Piaccia o no la situazione è quella descritta qui da Oscar Giannino tre mesi fa e qui oggi.
Ma la sostanza è che Alitalia è una compagnia ex statale che ha conservato la più retriva anima statale italiana, quel mix d'inefficienza, interessi personali e politici, incapacità di management e condizionamenti, talvolta in molti casi ben oltre il codice penale, che ha sempre affossato le iniziative guidate dal "pubblico" compromettendo la dignità e la fiducia in quest'ultimo a differenza di quanto accade in altri paesi, Francia in primis.
Oggi l'ala liberista e affaristica del governo Gentiloni attacca la scelta dei lavoratori. Ma sono veramente questi i soli colpevoli o non si tratta purtroppo delle ultime vittime - dopo i passeggeri e soprattutto i contribuenti italiani - la cui colpa principale è di aver creduto in piani che di industriale avevano ben poco e di essersi cullati nell'illusione che un pacchetto cospicuo di benefici e privilegi durasse per sempre.
Così sembra che la voglia di abbandonare la compagnia al suo destino faccia premio su tutto. L'importante è privatizzare dopo anni in cui si sono pubblicizzate perdite astronomiche, sprechi continui e competenze improbabili. Si scarica sui cittadini l'onere di abbandonare Alitalia - il ministro Calenda sembra essere sbarcato nell'America reaganiana dove qualsiasi entità publica o semipubblica che abbia un rosso dev'essere chiusa, ma dimentica che i primi a chiudere i battenti dovrebbero essere proprio loro, i ministri di un'Italia con quei conti che si ritrova! - perché non è tollerabile che perda, come nel 2016, 600 milioni all'anno.

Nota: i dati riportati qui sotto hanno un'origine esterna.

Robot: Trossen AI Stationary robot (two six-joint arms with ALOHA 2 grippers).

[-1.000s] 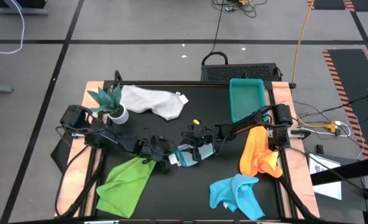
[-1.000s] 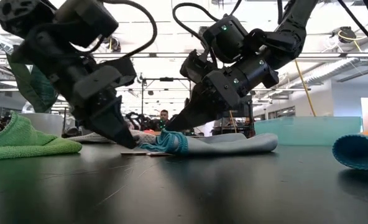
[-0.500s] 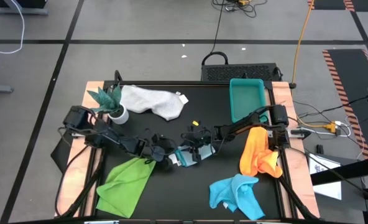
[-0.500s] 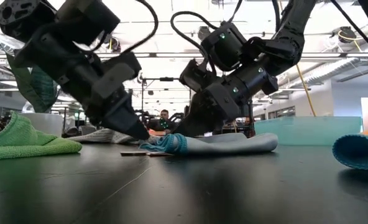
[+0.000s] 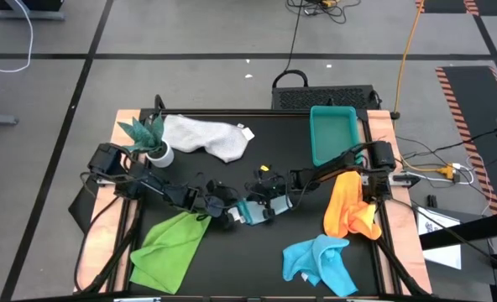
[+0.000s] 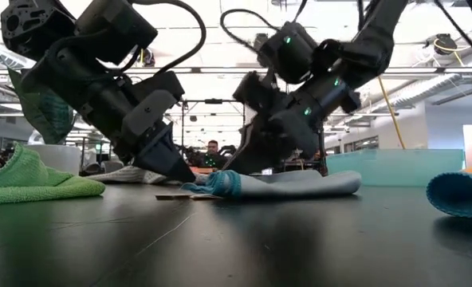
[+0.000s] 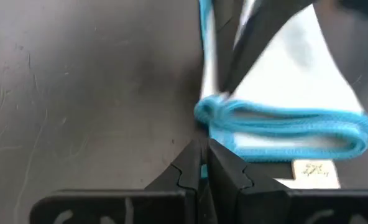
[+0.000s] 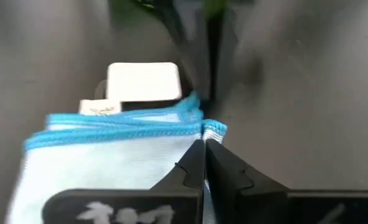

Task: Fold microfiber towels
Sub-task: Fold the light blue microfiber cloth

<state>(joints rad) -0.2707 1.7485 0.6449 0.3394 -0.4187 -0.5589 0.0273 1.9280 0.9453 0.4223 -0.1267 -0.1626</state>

Dal 2009 Alitalia ha collezionato soltanto bilanci negativi: in particolare il gruppo ha perso 327 milioni nel 2009, 168 milioni nel 2010, 69 milioni nel 2011, 280 milioni nel 2012, 568 milioni nel 2013, 580 milioni nel 2014, 199 milioni nel 2015. Le peridte per il 2016 secondo alcune stime si attestano a 600-650 milioni (solo Unicredit è esposta per 500 milioni). Mediobanca ha stimato in 7,4 miliardi l' onere per le casse pubbliche dal 2007 alla metà del 2014.In questa ricerca dove Alitalia perde e spende di più degli altri
Ma chi ha guidato Alitalia fino ad oggi, perché lo Stato ha sempre rifinanziato anche di fronte a non piani industriali, ha avvallato i cambi di manager, ha esaltato il costoso - sempre per lo Stato - soccorso dei capitani coraggiosi e poi l'arrivo degli arabi di Etihad?
Perché la politica privatizzatrice e consegnata al mito inutile e affossato del "tutto va bene se ci affidiamo agli imprenditori" non ci ha messo il naso prima, quando aveva le azioni e ha detto di no all'alleanza-fusione con Klm prima e Air France poi? Silenzio.
Intanto anche il nuovo piano, quello bocciato, non era molto diverso dai precedenti: 2 mld di ricapitalizzazione, taglio dei salari dell'8 per cento, un costo del lavoro giù del 30 per cento sul montante dei risparmi 2019, l'altro 60 e poco più dal altri risparmi nella gestione, 1600 lavoratori in meno da accompagnare con gli ammortizzatori . Su questo punto però bisogna chiarire un particolare: gli ammortizzatori Alitalia godono dell'esistenza di un fondo trasporto aereo che garantisce l'80 per cento dello stipendio ma che è alimentato per il 96 per cento da una sovrattassa che è ora di 6,50 euro sul biglietto,quindi pagata dai viaggiatori.
Il vero nodo, e qui entra a pieno titolo la responsabilità del management, è quello dell'offerta con cui Alitalia non è mai stata in grado di fare concorrenza, anzi ha sempre perso quote di mercato: non è mai riuscita a imporsi sul segmento business in quanto a rotte intercontinentali profittevoli, flessibilità dell'offerta e prezzi, ma anche sul low cost non ha mai costituito una minaccia per Ryanair. Anzi è rimasta nel medio è breve raggio dove appunto non è concorrenziale. Per ragioni politiche, succube di interessi localistici ha avuto a che fare con una rete di aeroporti locali inutili e costosi, è rimasta legata al semiflop di Malpensa e non ha mai potuto godere dei servizi infrastrutturali e di collegamento che uno Stato efficiente deve garantire ai suoi scali. E last but no least, negli anni, sempre per ragioni di sudditanza politica, non ha stretto quelle alleanze (KLM e AirFrance) che, magari anche in posizione minoritaria, le avrebbero consentito di essere nel giro e nella rete delle maggiori compagnie al mondo. E magari anche di sopravvivere senza consegnarsi ora a chi se la porterà via pezzo a pezzo e per poco.